Major road in east-central Georgia, United States

Wrightsboro Road is a 45.0 mi major road in the east-central part of the U.S. state of Georgia, traveling through the northwestern part of McDuffie County, the extreme northern part of Warren County, the southeastern part of Wilkes County, the southern part of Columbia County, and the northeastern part of Richmond County.

It consists of two disconnected segments. The western segment, which is a north–south highway, extends 20.3 mi from Georgia State Route 17 (SR 17) and the northern terminus of Harrison Road in Thomson to US 78/SR 10/SR 17 southeast of Washington. This is also the northern terminus of SR 80. The eastern segment, which is an east–west highway, extends 24.7 mi from SR 223 and Hinton Wilson Road east-northeast of Thomson to James Brown Boulevard in Augusta. Even though Georgia does not sign its county highways, except for on green street signs, the western segment's McDuffie County portion is McDuffie County Route 308 (CR 308); the eastern segment's Columbia County portion is Columbia CR 571.

The western segment is mostly a rural highway. In fact, some of its path is a dirt road. Except for the northern part of SR 80 between Cadley and Washington, it is an unnumbered highway. At the western end of the eastern segment, it is also fairly rural, but at its eastern end, it is an urban corridor of the Augusta metropolitan area. It connects rural areas of southwestern Columbia County with Grovetown and Augusta. It also serves as the main entry point to Augusta Mall. From its western terminus, east-northeast of Thomson, to Grovetown, it is signed as part of SR 223. In Grovetown, it is signed as part of SR 388. East of Grovetown, it is an unnumbered highway.

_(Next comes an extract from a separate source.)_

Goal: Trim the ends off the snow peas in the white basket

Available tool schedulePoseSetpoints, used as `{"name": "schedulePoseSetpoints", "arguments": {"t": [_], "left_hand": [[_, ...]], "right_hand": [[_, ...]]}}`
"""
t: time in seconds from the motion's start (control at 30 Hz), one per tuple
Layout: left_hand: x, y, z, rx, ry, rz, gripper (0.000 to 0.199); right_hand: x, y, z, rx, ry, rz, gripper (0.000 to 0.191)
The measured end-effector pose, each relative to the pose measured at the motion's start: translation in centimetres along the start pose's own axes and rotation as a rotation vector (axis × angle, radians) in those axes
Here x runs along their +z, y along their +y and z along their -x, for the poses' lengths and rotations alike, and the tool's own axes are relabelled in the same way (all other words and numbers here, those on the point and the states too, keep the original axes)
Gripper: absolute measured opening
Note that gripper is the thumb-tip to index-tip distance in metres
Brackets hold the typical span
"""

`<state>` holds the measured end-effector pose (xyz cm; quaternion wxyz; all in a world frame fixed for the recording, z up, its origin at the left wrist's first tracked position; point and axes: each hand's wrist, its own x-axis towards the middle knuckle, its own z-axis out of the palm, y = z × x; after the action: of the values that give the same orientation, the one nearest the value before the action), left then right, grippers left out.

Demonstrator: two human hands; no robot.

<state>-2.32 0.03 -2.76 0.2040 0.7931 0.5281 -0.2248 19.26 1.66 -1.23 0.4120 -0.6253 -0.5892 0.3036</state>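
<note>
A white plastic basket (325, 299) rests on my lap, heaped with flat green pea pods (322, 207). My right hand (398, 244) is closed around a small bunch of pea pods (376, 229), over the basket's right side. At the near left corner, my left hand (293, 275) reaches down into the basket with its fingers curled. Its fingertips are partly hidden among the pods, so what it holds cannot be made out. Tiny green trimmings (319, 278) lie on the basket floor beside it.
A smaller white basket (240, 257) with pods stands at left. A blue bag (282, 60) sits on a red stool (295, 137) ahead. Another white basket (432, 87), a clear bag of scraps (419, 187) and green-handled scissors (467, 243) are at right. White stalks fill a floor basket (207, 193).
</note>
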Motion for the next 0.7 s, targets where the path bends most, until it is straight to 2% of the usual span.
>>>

It was named after Wrightsboro, a settlement formed in 1768 by British Royal Governor James Wright. It was a settlement for displaced Quakers from North Carolina. Later, Thomson, Dearing, and Wrightsboro were merged with parts of Warren County to form McDuffie County.

==Route description==
===Western segment===
- McDuffie County
Wrightsboro Road begins at an intersection with SR 17 (Washington Road) in the north-central part of Thomson, in the central part of McDuffie County. This intersection is also the northern terminus of Harrison Road. It travels to the west-northwest and immediately curves to the north-northwest. It then leaves the city limits of Thomson. Just south of an intersection with the eastern terminus of Ridgeview Drive, the highway begins a curve to the north-northeast. Just north of an intersection with the western terminus of Daniel Place (CR 200), it travels over, but does not have an interchange with Interstate 20 (I-20). Immediately, Wrightsboro Road curves back to the north-northwest. North of an intersection with the western terminus of Knox Rivers Road NW (CR 20), it curves to the west-northwest. It then crosses over Mattox Creek. Just south of an intersection with the northern terminus of 3 Points Road (CR 021), the highway curves to the north. Just south of an intersection with the western terminus of Stagecoach Road, it begins to curve to the west-northwest. It crosses over Middle Creek. It then travels through Wrightsboro and then curves to the northwest. Northwest of an intersection with Ridge Road, the highway crosses over Hart Creek. It crosses over Factory Creek and then curves to the north-northwest. North of an intersection with the eastern terminus of Giles Road, it curves back to the northwest. It then intersects SR 80 on the McDuffie–Warren county line. SR 80 and Wrightsboro Road travel concurrently to the north-northeast, briefly on the county line. Almost immediately, they enter the extreme northern part of Warren County.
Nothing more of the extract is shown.